**ACTIVITY:** Scan the entries and state how many lines contain "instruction". Write no other text.

Data entries:

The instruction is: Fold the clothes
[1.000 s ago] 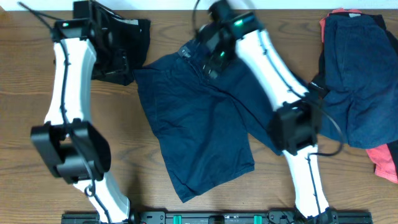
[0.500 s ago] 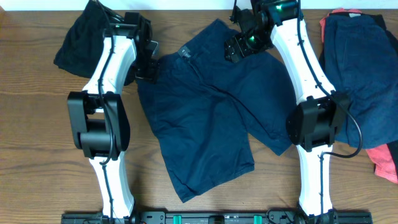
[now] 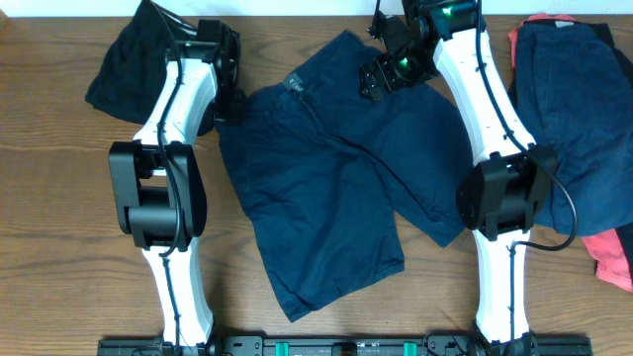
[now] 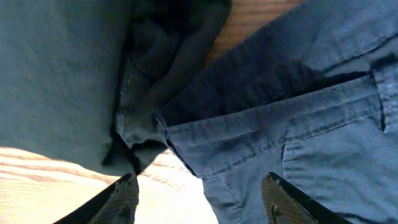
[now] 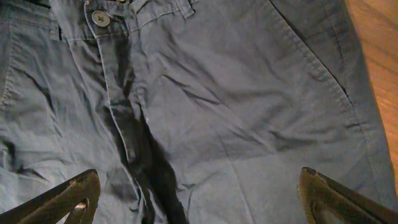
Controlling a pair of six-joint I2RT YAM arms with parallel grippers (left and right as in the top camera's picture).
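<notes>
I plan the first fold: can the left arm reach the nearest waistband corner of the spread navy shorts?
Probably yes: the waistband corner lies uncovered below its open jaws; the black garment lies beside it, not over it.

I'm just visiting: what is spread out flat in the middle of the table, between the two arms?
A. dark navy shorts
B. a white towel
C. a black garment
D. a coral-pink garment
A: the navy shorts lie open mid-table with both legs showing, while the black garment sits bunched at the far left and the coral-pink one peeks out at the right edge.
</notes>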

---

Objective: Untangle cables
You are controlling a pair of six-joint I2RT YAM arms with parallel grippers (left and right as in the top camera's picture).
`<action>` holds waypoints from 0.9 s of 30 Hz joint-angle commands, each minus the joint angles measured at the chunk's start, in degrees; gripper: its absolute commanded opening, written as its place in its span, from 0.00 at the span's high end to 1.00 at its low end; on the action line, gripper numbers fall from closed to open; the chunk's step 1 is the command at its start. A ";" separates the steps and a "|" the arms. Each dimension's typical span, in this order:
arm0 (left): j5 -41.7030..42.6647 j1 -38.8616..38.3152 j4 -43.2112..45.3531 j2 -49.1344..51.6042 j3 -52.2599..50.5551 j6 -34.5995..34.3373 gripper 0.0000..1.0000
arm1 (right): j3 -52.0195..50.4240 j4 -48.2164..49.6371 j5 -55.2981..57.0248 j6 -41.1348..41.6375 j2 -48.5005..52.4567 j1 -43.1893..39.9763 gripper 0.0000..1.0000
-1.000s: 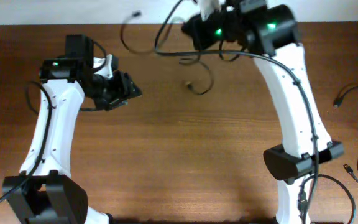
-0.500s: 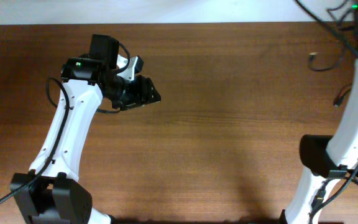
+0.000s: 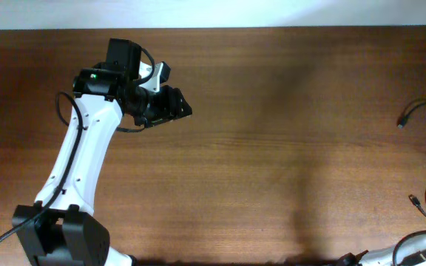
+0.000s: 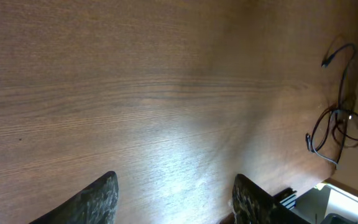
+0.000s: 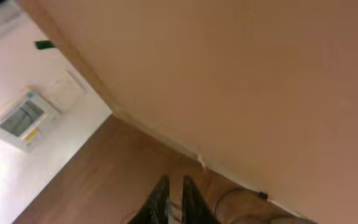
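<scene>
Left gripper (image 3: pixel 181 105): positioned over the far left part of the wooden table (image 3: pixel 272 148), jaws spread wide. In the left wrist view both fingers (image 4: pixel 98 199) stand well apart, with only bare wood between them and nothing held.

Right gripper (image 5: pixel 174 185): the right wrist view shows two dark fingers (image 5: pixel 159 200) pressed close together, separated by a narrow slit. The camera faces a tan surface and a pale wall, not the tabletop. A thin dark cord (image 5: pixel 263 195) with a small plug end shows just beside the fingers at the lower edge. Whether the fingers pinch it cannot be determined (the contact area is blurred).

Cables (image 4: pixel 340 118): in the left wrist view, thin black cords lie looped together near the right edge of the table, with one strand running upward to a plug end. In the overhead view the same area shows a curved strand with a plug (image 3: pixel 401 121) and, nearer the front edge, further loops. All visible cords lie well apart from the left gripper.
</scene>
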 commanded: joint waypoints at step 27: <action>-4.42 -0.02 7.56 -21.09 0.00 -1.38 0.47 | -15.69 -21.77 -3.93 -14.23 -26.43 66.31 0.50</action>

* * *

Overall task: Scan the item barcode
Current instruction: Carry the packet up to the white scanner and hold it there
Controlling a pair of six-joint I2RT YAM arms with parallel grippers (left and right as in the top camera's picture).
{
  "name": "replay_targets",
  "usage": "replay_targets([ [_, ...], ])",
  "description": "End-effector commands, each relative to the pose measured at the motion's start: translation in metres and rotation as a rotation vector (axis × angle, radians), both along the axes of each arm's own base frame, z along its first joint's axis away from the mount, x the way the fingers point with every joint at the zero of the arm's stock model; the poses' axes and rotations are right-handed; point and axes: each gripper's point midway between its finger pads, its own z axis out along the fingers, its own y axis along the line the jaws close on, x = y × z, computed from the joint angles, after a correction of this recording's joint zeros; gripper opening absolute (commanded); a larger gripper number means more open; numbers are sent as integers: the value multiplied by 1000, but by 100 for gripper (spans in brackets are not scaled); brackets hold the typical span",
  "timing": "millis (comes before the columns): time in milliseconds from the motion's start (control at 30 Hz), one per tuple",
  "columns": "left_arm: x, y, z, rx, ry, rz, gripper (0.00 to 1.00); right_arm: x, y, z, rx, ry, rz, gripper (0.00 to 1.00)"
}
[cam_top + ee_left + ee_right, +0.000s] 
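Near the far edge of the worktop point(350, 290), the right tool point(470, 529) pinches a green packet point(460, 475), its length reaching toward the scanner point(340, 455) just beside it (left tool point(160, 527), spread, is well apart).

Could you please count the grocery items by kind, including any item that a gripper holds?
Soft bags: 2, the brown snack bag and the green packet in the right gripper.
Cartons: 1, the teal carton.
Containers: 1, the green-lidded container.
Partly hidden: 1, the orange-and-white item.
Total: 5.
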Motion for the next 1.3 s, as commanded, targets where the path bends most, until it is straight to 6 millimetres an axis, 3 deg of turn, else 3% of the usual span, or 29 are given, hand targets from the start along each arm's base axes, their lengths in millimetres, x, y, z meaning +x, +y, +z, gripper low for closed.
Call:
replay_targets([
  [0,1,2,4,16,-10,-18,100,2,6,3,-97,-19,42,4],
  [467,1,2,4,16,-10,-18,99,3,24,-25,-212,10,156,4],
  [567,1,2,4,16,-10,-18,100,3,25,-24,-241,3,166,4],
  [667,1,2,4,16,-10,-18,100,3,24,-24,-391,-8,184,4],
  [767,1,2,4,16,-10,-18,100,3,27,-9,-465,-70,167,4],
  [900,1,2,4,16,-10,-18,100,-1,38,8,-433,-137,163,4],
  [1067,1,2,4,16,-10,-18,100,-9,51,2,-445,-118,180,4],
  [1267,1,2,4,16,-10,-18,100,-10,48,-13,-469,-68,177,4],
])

**SOLUTION:** 2